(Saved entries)
'''
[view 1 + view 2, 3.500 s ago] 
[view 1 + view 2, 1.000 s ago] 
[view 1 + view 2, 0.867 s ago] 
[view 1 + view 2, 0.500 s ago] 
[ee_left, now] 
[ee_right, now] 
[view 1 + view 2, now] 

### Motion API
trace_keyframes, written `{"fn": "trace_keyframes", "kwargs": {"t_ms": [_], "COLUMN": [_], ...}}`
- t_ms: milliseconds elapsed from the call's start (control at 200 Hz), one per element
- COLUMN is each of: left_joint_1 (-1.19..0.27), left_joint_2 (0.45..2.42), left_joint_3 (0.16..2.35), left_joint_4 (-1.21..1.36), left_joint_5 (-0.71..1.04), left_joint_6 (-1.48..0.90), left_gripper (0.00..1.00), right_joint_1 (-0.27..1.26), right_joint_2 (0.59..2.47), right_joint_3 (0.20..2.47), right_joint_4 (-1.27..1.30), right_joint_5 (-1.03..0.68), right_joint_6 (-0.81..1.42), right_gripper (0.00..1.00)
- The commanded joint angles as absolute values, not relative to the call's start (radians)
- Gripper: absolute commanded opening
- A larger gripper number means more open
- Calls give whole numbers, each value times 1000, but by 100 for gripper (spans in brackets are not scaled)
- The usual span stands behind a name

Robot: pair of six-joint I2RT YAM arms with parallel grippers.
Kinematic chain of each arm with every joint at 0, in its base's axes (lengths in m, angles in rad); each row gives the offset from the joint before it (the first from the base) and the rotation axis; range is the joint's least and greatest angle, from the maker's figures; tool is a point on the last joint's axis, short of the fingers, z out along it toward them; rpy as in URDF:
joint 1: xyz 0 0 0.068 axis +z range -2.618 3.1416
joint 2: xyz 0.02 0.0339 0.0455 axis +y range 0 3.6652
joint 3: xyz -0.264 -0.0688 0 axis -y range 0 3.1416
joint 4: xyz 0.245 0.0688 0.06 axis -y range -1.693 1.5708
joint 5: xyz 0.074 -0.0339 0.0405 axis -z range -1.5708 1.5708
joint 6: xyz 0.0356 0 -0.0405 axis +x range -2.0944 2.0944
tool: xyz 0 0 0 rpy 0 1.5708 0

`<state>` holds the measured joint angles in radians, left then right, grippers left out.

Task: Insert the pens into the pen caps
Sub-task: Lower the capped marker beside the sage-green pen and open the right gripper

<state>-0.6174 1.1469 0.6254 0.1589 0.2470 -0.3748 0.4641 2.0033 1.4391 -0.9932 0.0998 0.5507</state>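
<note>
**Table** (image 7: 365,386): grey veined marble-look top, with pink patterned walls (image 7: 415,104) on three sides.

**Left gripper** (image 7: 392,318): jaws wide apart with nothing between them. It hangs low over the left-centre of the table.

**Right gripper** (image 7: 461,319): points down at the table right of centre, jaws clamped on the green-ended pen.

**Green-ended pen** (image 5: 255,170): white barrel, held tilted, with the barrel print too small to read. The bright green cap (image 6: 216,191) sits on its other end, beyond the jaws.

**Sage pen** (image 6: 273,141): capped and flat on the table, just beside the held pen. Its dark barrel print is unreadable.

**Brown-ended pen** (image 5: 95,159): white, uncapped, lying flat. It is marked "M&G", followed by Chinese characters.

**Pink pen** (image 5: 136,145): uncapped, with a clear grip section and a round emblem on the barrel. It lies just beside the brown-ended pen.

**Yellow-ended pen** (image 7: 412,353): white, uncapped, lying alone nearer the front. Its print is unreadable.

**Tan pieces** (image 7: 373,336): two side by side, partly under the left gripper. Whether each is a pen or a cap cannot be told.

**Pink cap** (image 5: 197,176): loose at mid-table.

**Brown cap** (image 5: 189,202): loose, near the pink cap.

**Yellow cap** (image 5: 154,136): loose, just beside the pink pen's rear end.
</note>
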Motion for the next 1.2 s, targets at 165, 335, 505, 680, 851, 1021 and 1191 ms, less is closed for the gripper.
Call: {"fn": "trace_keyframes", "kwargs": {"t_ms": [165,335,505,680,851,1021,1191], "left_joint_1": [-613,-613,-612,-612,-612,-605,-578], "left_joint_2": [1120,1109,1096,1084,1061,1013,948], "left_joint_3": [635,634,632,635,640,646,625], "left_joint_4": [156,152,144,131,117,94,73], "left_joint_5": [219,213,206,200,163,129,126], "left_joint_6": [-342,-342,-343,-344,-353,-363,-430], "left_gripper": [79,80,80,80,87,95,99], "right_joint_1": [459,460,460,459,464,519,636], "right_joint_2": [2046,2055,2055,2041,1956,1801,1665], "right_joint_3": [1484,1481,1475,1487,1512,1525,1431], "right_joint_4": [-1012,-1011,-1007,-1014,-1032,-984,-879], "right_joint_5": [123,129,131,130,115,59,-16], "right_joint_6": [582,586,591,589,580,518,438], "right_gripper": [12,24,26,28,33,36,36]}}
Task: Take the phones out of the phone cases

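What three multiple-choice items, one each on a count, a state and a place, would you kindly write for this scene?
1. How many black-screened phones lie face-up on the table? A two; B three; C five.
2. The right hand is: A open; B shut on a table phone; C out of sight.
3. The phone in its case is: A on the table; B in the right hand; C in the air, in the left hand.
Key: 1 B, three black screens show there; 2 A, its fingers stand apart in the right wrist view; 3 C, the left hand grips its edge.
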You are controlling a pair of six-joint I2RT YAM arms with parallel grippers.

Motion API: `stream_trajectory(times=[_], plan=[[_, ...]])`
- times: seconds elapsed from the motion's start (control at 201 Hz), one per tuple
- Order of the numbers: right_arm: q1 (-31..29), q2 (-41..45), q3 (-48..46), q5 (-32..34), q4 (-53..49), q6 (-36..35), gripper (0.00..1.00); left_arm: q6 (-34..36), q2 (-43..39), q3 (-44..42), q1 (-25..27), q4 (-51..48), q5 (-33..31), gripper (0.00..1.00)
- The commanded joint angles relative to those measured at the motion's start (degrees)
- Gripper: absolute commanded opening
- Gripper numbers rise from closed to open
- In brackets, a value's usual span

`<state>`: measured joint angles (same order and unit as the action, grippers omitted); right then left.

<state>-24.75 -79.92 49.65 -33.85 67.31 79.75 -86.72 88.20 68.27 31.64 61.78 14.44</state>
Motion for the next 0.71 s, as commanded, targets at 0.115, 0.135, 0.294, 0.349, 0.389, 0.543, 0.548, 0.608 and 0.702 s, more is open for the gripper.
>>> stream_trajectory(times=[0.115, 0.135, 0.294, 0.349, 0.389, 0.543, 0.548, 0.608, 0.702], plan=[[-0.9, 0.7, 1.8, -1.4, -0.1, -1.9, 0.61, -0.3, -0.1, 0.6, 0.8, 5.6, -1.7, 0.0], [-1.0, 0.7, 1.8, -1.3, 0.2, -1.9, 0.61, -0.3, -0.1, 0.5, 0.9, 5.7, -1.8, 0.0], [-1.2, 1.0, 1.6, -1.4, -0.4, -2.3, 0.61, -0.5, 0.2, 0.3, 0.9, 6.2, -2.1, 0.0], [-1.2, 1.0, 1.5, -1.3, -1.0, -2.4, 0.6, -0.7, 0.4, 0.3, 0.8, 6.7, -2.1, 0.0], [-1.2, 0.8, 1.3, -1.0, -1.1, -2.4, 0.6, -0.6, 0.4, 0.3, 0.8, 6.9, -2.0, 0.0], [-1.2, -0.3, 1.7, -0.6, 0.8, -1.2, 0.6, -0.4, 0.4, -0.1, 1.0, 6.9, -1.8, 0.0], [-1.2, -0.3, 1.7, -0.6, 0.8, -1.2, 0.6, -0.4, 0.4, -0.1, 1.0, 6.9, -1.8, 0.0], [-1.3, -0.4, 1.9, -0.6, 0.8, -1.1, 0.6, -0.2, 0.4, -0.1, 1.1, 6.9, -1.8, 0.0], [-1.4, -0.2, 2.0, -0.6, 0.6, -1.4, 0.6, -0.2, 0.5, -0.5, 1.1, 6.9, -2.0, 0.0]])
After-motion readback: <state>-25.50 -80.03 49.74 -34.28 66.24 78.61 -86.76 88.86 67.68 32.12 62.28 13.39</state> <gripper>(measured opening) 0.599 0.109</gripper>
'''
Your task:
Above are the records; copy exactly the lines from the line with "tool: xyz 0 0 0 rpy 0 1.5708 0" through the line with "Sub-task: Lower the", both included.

Result:
tool: xyz 0 0 0 rpy 0 1.5708 0

`<state>` holds the measured joint angles in radians, left then right, grippers left out.

Task: Insert the pens into the pen caps
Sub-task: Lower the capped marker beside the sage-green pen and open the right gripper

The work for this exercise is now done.